*The task*.
Return exactly those lines of the material below that fall between the line holding "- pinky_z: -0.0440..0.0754" and the line holding "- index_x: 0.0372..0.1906", inclusive.

*** Information shown ***

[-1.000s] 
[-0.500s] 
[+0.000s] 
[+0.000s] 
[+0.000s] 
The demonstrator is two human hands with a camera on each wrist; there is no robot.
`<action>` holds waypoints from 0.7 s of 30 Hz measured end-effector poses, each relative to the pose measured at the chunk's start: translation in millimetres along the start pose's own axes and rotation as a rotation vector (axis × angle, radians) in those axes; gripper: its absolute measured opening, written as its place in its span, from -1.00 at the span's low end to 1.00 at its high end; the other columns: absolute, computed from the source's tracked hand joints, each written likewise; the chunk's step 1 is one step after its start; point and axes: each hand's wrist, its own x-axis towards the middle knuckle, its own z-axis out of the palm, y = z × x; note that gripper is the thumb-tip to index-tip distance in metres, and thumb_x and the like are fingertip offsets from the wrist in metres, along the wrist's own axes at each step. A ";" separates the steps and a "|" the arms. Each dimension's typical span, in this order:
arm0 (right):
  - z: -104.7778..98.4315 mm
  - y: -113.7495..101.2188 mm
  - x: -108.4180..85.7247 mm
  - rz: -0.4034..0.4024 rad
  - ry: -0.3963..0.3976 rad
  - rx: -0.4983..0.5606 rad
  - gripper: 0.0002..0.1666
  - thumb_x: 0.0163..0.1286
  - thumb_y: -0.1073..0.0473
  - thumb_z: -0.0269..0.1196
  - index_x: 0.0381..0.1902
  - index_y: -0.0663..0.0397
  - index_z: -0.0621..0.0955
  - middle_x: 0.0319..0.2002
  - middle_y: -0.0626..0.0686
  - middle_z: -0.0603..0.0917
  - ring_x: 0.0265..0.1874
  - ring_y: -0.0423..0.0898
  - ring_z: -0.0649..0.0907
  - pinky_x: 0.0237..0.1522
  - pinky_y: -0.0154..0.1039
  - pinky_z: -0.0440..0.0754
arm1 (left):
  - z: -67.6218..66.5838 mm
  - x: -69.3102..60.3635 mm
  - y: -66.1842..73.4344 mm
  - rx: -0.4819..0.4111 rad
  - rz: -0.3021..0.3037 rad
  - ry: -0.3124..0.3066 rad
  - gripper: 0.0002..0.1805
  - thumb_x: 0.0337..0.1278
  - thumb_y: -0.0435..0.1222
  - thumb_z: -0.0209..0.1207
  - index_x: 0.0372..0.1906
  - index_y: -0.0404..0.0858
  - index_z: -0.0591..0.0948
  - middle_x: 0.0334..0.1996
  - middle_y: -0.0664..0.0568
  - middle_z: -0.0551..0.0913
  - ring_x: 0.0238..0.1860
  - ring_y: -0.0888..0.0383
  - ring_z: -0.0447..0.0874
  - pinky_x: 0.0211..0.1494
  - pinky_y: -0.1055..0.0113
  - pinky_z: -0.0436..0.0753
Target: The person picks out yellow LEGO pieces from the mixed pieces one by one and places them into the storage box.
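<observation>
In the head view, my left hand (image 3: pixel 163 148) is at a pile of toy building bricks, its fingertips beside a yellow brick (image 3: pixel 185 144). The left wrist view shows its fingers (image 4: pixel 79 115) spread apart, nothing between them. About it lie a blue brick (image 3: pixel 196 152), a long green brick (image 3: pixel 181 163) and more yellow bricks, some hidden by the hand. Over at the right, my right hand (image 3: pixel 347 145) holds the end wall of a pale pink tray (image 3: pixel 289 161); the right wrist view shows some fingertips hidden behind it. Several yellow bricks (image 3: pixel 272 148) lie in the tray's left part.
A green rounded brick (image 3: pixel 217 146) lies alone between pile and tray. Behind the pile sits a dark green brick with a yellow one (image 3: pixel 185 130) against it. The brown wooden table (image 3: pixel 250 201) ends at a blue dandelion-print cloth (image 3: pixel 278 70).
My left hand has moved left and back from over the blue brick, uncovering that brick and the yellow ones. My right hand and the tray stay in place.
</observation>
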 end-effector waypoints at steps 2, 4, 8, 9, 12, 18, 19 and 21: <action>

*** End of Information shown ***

*Written solution*.
  - pinky_z: -0.0440..0.0754
arm1 (left):
  - z: -67.6218..66.5838 mm
  - x: -69.3102..60.3635 mm
  - y: -66.1842..73.4344 mm
  - rx: -0.4819..0.4111 rad
  - rz: -0.3021..0.3037 rad
  - ry: -0.3124..0.3066 rad
  - gripper: 0.0002..0.1805
  - thumb_x: 0.0337..0.1278
  - thumb_y: -0.0435..0.1222
  - thumb_z: -0.0209..0.1207
  - index_x: 0.0372..0.1906

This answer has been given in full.